Pope Francis and climate politics

A Vatican document links a hot planet to world poverty and the need for change. Its immediate impact may be on the United States presidential race.

Paul Rogers author pic
Paul Rogers
19 June 2015

The encyclical of Pope Francis on climate change and many related themes, long surrounded by controversy and leaked to the press on the eve of publication, was formally released by the Vatican on 18 June 2015. The final version, hardly changed from the one seen earlier, places much emphasis on human responsibility both for climate disruption and for wider ecological damage.

Laudato Si (“be praised”), On the Care of Our Common Home, is in the tradition of a small number of noted encyclicals dealing with issues far beyond the internal evolution of church thinking. In its desire to highlight (as one report says) "the threat that a warming planet, rising sea levels and more extreme storms pose to his community’s poorest and most vulnerable”, it is widely seen as a progressive document from a pope who, in his previous life as an Argentine cardinal, was considered a conservative on most issues.
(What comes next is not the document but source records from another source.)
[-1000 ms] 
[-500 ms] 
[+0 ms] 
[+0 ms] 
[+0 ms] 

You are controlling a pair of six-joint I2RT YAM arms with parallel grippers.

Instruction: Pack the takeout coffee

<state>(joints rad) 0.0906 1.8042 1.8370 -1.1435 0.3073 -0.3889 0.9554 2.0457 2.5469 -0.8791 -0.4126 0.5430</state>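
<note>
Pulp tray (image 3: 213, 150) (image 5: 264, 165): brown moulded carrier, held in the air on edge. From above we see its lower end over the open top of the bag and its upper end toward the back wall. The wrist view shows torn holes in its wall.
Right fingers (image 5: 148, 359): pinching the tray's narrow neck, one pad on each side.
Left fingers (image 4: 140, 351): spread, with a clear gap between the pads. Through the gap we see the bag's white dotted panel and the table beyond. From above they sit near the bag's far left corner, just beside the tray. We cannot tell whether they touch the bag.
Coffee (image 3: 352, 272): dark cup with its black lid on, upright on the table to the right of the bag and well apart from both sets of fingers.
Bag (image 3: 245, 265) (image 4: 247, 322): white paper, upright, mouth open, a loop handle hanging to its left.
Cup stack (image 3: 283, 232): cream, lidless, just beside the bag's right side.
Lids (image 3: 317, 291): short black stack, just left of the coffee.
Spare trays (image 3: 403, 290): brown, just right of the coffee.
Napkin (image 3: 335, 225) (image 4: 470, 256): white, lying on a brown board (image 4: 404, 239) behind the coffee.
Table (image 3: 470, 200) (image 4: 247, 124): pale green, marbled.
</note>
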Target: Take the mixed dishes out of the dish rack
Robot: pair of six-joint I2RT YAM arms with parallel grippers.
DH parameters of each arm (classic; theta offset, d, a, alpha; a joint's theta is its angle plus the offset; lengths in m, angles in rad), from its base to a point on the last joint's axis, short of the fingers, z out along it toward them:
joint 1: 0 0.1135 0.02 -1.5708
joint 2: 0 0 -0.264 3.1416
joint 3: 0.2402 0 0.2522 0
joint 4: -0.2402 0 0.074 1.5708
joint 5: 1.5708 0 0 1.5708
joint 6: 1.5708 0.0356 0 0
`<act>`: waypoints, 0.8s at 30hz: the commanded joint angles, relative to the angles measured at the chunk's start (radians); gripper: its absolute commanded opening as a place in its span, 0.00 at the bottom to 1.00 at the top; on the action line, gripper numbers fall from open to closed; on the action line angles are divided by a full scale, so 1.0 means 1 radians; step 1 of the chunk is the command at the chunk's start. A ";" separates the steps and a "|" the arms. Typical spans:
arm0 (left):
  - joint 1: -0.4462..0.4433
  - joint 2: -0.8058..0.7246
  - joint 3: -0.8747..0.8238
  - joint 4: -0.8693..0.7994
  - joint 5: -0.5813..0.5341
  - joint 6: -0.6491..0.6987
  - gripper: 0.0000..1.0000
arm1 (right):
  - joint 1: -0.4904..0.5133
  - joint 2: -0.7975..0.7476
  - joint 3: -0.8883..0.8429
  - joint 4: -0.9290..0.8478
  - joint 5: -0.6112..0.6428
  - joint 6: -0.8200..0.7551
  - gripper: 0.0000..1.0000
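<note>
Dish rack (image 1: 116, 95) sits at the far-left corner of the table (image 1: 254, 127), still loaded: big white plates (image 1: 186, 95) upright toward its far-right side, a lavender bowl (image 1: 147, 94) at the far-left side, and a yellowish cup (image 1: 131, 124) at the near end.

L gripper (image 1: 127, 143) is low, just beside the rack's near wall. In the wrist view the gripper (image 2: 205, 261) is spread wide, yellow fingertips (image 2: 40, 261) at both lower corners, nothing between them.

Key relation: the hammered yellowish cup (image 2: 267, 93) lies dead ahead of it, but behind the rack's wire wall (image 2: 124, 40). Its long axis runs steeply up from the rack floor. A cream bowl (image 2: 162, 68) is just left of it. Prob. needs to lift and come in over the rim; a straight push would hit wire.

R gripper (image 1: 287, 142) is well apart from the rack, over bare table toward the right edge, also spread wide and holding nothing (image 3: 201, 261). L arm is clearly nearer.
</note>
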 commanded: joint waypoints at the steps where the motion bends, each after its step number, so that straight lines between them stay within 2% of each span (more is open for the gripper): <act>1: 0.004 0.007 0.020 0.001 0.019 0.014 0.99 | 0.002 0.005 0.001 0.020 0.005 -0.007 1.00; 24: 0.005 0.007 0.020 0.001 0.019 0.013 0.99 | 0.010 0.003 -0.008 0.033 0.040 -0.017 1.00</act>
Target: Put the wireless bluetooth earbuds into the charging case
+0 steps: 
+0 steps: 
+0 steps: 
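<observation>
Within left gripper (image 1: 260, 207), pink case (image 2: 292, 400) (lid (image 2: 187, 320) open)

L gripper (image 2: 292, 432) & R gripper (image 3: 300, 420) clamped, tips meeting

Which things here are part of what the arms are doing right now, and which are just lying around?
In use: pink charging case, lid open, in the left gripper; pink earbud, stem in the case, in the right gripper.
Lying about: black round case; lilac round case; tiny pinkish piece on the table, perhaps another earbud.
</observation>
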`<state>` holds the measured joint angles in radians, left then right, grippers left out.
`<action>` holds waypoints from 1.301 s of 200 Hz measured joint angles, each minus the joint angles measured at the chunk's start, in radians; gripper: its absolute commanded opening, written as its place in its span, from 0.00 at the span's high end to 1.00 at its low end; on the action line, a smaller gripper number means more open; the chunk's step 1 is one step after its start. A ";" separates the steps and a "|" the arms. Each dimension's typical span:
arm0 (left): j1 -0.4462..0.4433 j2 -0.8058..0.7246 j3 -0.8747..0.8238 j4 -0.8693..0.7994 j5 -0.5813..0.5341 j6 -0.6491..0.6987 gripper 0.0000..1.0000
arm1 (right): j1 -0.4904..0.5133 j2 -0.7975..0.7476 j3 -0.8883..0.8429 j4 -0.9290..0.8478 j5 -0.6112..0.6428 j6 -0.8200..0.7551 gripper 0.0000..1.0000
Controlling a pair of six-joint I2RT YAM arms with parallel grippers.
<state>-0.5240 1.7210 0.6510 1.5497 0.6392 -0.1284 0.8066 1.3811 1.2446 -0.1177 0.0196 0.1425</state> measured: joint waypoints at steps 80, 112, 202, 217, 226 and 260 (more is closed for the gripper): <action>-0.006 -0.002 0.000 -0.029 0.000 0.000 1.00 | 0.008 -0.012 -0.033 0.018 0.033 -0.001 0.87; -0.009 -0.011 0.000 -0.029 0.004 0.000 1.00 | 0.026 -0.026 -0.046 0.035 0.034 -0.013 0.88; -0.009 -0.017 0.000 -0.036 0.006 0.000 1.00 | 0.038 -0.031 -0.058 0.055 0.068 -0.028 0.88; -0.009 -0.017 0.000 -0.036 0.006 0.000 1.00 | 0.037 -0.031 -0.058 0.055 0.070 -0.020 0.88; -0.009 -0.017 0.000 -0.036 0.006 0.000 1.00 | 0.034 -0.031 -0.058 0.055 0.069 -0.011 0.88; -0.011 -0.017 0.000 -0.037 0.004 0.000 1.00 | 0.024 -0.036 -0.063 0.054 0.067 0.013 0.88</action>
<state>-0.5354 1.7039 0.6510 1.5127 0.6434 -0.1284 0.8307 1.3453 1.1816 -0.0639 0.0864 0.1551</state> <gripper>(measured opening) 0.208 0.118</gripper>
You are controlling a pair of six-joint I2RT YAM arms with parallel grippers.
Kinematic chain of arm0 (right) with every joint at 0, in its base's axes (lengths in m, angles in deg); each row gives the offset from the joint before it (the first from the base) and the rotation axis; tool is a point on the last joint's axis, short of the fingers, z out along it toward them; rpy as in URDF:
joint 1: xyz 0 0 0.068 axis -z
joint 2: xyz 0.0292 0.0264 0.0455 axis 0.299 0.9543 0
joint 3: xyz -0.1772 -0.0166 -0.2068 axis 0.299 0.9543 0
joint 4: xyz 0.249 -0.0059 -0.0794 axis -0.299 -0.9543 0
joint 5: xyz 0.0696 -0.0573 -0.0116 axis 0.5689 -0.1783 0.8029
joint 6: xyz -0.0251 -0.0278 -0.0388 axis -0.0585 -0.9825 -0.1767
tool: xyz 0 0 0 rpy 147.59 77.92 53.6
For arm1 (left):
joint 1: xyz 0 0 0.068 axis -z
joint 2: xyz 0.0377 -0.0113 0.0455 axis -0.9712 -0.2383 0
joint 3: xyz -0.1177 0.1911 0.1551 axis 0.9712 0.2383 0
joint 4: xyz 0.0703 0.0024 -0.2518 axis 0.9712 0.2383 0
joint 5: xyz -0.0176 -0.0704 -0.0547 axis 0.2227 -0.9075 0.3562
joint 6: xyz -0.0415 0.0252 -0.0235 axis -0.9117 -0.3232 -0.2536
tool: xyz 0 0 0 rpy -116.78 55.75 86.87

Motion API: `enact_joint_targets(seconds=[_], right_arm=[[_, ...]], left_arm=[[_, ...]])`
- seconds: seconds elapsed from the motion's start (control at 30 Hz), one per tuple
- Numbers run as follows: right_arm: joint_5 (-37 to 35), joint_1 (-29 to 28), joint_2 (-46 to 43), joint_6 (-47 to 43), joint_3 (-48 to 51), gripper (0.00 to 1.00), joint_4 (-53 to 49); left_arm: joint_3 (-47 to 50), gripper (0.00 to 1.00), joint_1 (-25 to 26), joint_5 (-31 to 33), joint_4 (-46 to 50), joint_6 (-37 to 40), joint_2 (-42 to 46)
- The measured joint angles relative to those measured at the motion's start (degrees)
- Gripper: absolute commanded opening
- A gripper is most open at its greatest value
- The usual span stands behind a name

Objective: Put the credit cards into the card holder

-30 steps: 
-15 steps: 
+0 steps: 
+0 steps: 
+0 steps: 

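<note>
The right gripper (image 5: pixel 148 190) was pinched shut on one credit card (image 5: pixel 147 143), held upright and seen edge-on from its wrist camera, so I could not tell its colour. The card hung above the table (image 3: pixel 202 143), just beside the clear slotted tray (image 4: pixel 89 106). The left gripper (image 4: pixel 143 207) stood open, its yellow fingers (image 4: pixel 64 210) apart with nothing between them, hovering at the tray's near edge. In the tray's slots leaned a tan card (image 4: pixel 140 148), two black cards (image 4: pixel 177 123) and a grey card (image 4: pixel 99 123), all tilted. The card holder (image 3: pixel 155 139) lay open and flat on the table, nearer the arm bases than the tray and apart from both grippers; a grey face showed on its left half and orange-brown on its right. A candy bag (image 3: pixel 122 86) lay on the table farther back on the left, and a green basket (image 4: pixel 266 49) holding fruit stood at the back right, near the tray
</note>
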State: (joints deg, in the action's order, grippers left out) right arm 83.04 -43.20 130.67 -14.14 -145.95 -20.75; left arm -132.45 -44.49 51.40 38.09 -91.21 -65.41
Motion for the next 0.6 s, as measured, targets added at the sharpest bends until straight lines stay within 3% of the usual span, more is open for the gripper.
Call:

There are two earlier examples of unusually forthright encyclicals. The first was Rerum Novarum (“of revolutionary change”), Rights and Duties of Capital and Labour, which came from Pope Leo XIII in May 1891. It was prompted by the degraded state of working people in many industrialising countries, and largely concerned with economic issues. The document was progressive only in parts, and supported the right to private property; but in noting the duties of employers and the rights of labour to organise, it became known as the “workers’ charter”. Such points may seem mild now but in their day provoked not a little anger among ruling elites.

The second example arrived more than seventy years later, in April 1963. This was Pacem in Terris (“peace on earth”), from the elderly but surprisingly progressive Pope John XXIII. The main focus was on human rights, but its timing - two years after the Berlin wall began to be erected, and six months on from the Cuban missile crisis - drew attention to its commitment to the need for improved relations between states, not least in the form of east-west détente.

John XXIII had been elected to the papacy in 1958 after numerous ballots. The former Angelo Giuseppe Roncalli had been one of fourteen children from a poor family, and reached the top job at the age of 76 and to the surprise of most Catholics. He was expected to be a caretaker after the twenty-year papacy of the austere and rigid Pius XII. But his short rule brought more than mere stability: it led to remarkable changes and reforms, culminating in the Second Vatican Council which started in 1963.

The Catholic church had huge problems at the time, many of them stemming (as they do now) from issues around sexuality. Beyond these the 1960s were notable for the rise of a strand of progressive thinking in parallel with the liberation-theology movement across much of Latin America. In western countries, many young Catholics were becoming markedly politicised, and decades later substantial numbers of them retain the outlook they acquired then - even if they may have long since given up the practice of their faith.

It was said in the mid-1960s that if you subtracted the Jews, Quakers and Catholics from the ranks of the Campaign for Nuclear Disarmament, the movement would be set back many years. That strand of radical Catholicism has persisted, often in dedicated peace movements such as Pax Christi but also in more formally linked groups such as the many Justice and Peace Commissions.  

Fear and hope in America

For these groups, Francis’s words will be especially welcome. Many ex-Catholics too probably feel quite a warmth towards him. But Laudato Si will likely have a very particular impact on one political community at a very specific time: conservative American Catholics as the presidential-election campaign for 2016 approaches.

This is already shown by the reaction to the pre-publication leaks, as Republican presidential hopefuls took issue with Francis while treading the narrow line between criticising his words without alienating Catholic potential voters. Their problem stems from their own deep doubts over, if not outright denial of, climate change. But an added concern is that Laudato Si links environmental issues to the state of the world economy and today's wide socioeconomic divisions. In this respect the encyclical both strikes at the heart of the denialist community and implies deep suspicion of dominant neoliberal ideology itself.

Moreover, an added worry is the possible reaction of some American bishops. An early instance is the announced plan of the Archbishop of Miami, Thomas Wenski, to undertake a series of sermons and homilies on climate-change issues and the demands of the encyclical. This is significant in two quite different ways. One is that Florida is particularly susceptible to sea-level rise and extreme-weather events; the other is that two of its most senior politicians, Senator Marco Rubio and former governor Jeb Bush, are Republican contenders for the White House - and Catholics.

In terms of its worldwide influence and its support for a movement that is far more confident than ever before, this encyclical may already be regarded as the most notable event in the current papacy. But its most powerful significance may lie with the specific impact on just one part of the United States's political scene. Perhaps this was one of the main intentions all along.